The thing is, I’m not particularly a Trek fan. Apart from the odd random episode caught on TV, I haven’t watched any of the (many) different series or watched any of these previous 10(!) Trek movies before the series reboot in 2009. And yet still, I got all these references. God knows what it was like for actual Trekkies…
Now I don't have anything against the odd bit of fan service per se, (it serves to reward and give a knowing wink to long term fans) but the problem arises when it comes at the expense of story and drama. Was this film trying too hard to be a throwback to the original enterprise adventures (cough cough Wrath of Khan…)? Surely the whole point of a ‘reboot’ (as opposed to simply a ‘remake’) is to reinvent the original and take it in a new direction and not just ape the past? Even the crew haven’t really changed since the first film – once again, often feeling like they are just doing impressions of the character’s original versions.
This is supposed to go in a new direction - it's an alternate timeline to the original Trek – as the Leonard Nimoy cameo appearance as the aged 'original' Spock once again shows up to confirm (as well as to dish out sagely advice) – yet again another instance of fan service. What about new stories? New villains? What happened to exploring uncharted space and ‘boldly going where no-one has gone before’? Isn’t that what Trek is supposed to be about? They don't even get to that until the end of the movie!

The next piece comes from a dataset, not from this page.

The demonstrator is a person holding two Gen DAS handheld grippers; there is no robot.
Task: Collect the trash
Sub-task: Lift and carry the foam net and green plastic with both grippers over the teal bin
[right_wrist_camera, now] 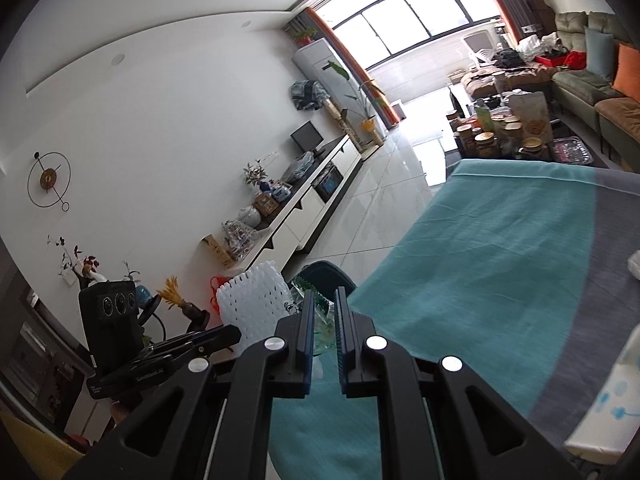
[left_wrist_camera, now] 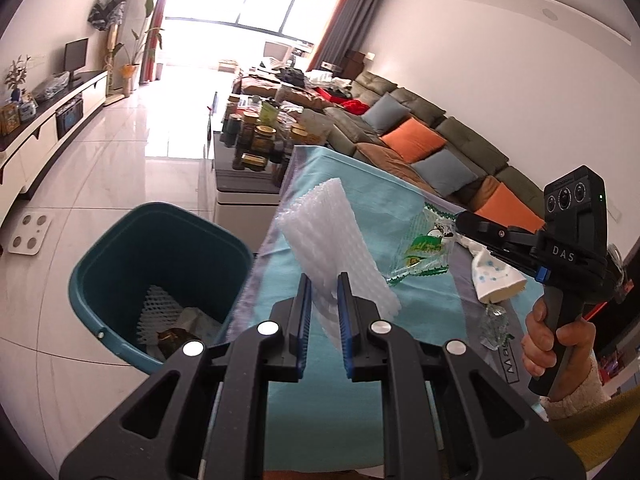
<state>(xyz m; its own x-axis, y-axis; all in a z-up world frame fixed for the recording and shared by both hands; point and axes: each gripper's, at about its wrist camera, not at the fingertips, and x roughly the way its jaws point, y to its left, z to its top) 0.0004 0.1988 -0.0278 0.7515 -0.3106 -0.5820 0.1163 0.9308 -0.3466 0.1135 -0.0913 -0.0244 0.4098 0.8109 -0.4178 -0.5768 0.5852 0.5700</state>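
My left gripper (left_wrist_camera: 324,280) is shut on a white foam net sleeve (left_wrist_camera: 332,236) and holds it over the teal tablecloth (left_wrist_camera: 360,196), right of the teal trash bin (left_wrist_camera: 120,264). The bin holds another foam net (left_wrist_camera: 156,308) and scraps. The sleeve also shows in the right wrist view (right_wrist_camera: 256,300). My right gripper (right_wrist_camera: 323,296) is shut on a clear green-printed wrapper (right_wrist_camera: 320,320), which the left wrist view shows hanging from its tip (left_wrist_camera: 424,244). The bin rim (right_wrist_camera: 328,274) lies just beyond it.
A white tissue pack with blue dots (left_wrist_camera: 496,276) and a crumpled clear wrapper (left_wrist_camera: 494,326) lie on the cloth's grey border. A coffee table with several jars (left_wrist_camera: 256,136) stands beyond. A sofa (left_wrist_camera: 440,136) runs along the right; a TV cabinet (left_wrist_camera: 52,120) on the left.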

On a bit of a tangent – this film also had the problem of its characters escaping a highly against-the-odds peril without a scratch time and time again. Much like the recent The Hobbit: An Unexpected Journey, too many scenes of characters only just escaping certain death over and over eventually renders them invulnerable in the audiences eyes and thus negates much of the dramatic tension and real sense of threat that these scenes are supposed to convey. Sure, you have a few random crewmembers getting sucked out into space and killed when the enterprise takes a beating but it’s never any of the main characters that are at risk. After you witness Kirk and Spock escape an impossible situation for the umpteenth time you just know they are never really going to be at any risk at any point – with some mathematically impossible timing/chance and/or deus ex machina always there at the last minute to whisk them away to safety. But that's just how some modern blockbuster action movies are expected to be like I guess.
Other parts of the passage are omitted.